Write out the line with "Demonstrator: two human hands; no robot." and each line after it to the end of the material, exactly as they appear and with nothing else.

+ + + +

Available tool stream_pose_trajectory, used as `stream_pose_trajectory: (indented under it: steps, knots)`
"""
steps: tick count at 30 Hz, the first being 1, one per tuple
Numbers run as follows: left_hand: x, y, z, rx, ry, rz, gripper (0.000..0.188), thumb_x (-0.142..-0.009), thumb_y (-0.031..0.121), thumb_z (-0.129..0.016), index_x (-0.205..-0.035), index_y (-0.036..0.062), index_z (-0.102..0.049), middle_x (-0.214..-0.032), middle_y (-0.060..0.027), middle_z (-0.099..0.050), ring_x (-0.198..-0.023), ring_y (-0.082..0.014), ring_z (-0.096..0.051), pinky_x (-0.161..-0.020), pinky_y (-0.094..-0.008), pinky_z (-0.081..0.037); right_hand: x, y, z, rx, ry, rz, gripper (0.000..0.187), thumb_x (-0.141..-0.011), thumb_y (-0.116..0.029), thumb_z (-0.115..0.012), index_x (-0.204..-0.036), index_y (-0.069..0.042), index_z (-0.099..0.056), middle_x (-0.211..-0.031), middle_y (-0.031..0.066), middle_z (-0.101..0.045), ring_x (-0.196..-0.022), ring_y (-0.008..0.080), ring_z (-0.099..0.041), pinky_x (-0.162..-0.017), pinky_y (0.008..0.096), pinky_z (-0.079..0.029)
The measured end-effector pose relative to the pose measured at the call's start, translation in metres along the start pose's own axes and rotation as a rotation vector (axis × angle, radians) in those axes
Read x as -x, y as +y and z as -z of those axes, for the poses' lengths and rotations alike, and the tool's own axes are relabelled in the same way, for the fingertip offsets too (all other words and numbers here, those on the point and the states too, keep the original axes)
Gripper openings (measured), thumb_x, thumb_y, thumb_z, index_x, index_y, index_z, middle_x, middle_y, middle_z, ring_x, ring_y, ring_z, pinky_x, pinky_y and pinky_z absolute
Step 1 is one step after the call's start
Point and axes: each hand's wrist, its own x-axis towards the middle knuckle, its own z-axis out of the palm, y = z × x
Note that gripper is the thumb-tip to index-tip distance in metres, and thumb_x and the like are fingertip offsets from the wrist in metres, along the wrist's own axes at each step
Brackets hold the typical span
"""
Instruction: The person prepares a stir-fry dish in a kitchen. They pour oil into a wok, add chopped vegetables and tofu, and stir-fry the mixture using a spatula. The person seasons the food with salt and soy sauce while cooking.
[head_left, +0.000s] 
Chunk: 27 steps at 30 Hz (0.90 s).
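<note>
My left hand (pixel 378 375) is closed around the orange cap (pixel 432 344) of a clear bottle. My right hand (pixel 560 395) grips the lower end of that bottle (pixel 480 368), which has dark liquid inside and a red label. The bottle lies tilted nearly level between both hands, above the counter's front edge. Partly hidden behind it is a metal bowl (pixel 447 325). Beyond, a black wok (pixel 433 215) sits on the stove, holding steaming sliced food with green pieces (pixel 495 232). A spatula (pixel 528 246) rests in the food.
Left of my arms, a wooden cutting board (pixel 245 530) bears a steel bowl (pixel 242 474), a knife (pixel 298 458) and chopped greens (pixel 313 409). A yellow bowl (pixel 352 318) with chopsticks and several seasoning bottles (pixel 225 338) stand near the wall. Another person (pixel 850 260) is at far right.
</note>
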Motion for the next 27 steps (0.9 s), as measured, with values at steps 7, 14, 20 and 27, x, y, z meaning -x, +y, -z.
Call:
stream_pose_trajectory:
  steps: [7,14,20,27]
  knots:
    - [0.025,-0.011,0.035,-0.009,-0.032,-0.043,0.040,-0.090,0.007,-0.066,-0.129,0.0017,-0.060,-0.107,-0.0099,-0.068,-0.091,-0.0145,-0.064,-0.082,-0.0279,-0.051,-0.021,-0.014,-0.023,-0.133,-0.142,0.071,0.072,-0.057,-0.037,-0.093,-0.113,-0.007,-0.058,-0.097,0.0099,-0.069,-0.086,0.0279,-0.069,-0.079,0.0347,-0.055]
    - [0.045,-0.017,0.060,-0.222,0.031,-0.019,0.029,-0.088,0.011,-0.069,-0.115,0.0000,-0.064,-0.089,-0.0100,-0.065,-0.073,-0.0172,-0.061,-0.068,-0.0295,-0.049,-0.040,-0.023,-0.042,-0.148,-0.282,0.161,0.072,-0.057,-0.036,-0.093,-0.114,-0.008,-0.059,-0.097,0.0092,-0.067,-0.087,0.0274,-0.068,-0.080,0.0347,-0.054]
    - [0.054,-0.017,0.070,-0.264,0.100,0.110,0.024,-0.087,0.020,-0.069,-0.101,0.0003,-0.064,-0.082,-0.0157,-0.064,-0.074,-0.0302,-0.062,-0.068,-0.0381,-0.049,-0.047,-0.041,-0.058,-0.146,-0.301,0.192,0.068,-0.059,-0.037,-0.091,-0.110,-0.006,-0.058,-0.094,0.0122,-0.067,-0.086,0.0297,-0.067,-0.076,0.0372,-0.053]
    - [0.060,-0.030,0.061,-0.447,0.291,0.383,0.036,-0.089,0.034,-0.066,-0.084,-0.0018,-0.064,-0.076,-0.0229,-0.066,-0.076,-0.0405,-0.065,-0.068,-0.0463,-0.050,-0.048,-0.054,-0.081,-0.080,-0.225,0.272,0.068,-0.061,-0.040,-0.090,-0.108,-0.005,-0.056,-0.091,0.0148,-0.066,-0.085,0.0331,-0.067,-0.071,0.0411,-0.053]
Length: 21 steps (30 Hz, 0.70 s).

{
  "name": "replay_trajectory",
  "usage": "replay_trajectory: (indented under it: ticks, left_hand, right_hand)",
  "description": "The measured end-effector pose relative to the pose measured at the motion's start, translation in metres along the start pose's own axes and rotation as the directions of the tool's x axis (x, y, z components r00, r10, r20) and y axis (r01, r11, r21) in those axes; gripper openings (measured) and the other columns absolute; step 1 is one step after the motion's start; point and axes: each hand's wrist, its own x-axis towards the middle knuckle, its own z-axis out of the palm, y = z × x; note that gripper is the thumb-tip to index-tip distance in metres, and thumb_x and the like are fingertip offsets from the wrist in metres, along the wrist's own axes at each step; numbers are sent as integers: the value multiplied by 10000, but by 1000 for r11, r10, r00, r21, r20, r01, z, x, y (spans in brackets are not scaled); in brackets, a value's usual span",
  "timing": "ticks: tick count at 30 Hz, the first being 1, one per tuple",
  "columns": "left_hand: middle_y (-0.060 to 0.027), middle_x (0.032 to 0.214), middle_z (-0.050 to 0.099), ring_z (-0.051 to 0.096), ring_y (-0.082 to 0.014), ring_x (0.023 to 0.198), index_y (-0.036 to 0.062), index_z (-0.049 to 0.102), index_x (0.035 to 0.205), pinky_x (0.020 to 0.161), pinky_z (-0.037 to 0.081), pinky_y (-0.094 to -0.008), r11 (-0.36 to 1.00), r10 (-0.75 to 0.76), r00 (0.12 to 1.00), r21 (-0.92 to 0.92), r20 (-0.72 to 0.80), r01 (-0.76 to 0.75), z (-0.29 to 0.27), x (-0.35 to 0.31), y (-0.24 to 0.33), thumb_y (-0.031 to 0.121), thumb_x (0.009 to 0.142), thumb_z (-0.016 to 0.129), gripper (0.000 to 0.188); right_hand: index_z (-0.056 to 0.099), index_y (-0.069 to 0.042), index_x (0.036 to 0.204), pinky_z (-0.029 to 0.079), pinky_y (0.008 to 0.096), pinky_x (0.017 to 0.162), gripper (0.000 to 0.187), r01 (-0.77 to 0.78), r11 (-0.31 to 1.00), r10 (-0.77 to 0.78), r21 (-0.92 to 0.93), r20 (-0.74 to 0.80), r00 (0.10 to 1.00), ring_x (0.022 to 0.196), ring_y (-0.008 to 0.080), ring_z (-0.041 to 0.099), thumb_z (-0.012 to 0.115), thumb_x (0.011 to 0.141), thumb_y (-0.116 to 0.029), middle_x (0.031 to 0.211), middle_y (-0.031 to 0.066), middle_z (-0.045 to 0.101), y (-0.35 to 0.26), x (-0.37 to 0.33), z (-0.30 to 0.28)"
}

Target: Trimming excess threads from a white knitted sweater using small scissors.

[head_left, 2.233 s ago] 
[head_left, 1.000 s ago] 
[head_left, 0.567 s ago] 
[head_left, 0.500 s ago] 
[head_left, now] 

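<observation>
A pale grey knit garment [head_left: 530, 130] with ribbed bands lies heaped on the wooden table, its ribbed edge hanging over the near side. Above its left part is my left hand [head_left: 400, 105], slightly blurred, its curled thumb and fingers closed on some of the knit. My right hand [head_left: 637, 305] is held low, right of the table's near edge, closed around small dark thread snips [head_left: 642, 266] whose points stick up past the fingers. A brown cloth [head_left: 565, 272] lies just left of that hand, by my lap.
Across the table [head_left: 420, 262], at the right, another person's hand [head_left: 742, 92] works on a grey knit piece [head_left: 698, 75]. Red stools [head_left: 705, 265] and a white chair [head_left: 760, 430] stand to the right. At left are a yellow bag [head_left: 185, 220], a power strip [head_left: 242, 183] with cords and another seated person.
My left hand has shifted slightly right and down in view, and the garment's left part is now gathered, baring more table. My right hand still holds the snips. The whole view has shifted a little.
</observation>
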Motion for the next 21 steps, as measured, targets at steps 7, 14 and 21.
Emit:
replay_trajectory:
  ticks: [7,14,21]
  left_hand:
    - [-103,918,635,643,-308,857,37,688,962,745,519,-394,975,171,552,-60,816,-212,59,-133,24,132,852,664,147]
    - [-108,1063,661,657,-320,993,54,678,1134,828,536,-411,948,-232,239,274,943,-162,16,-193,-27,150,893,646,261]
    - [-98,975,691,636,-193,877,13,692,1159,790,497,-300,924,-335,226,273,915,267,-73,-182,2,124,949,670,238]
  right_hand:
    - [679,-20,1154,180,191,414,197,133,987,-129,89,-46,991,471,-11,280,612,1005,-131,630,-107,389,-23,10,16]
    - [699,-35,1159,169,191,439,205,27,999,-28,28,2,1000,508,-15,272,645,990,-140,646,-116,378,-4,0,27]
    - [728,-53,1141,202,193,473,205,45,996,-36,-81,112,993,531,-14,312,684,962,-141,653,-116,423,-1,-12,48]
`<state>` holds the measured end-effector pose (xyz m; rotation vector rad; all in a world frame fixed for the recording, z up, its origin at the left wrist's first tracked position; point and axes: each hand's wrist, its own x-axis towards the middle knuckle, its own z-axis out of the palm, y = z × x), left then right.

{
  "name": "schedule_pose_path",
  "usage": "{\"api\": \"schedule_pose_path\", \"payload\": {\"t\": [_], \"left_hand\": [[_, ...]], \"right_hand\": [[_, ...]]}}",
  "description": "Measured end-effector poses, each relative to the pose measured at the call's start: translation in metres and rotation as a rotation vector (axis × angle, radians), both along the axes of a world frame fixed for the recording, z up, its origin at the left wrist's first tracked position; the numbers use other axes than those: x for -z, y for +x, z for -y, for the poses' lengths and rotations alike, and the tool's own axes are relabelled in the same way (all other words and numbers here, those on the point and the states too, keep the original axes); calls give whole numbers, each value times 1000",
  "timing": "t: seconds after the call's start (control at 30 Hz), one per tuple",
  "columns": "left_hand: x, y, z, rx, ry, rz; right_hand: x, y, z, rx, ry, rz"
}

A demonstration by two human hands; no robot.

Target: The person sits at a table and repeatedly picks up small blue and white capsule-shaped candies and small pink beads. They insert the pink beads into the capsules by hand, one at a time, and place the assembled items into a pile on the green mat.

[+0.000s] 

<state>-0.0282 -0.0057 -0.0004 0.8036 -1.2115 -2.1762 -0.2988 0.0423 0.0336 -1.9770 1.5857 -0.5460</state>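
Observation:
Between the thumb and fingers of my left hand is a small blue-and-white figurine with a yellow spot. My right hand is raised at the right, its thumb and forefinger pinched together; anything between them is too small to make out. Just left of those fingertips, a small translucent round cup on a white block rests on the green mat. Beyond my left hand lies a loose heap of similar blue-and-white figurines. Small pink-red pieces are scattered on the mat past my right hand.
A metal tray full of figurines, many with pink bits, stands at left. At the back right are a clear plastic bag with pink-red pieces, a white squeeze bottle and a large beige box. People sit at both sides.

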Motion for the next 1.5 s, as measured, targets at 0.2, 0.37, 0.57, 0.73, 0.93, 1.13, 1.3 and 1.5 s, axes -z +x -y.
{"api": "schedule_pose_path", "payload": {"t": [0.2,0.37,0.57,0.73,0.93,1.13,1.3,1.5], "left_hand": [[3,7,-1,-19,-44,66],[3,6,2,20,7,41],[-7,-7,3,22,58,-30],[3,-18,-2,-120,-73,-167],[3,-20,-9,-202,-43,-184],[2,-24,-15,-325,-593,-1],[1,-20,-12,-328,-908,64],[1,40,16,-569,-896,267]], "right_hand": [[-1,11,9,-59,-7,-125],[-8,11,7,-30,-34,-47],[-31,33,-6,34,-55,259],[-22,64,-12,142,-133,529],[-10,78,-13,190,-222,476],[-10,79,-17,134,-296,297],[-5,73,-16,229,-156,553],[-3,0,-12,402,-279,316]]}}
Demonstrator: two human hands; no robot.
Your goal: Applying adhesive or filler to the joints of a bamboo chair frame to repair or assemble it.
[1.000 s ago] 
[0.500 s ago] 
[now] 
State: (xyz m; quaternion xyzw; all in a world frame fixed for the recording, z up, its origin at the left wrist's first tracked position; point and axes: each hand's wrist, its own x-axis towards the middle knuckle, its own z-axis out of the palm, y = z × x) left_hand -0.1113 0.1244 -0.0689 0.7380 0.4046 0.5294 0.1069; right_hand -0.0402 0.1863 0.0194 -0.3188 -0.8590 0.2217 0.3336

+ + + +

** Response below **
Demonstrator: two human hands; no robot.
Your goal: Applying adhesive or filler to the joints of a bamboo chair frame to repair or assemble it.
[1.000 s ago] 
[0.500 s ago] 
[now] 
State: (xyz m; quaternion xyzw; all in a world frame fixed for the recording, z up, its origin at the left wrist's first tracked position; point and axes: each hand's wrist, its own x-axis towards the middle knuckle, its own z-axis out of the palm, y = z × x) left_hand -0.1113 0.1244 -0.0689 0.7380 0.4046 0.5294 0.1069; right_hand -0.0402 0.1863 0.0194 -0.3188 -0.8590 0.2217 0.3336

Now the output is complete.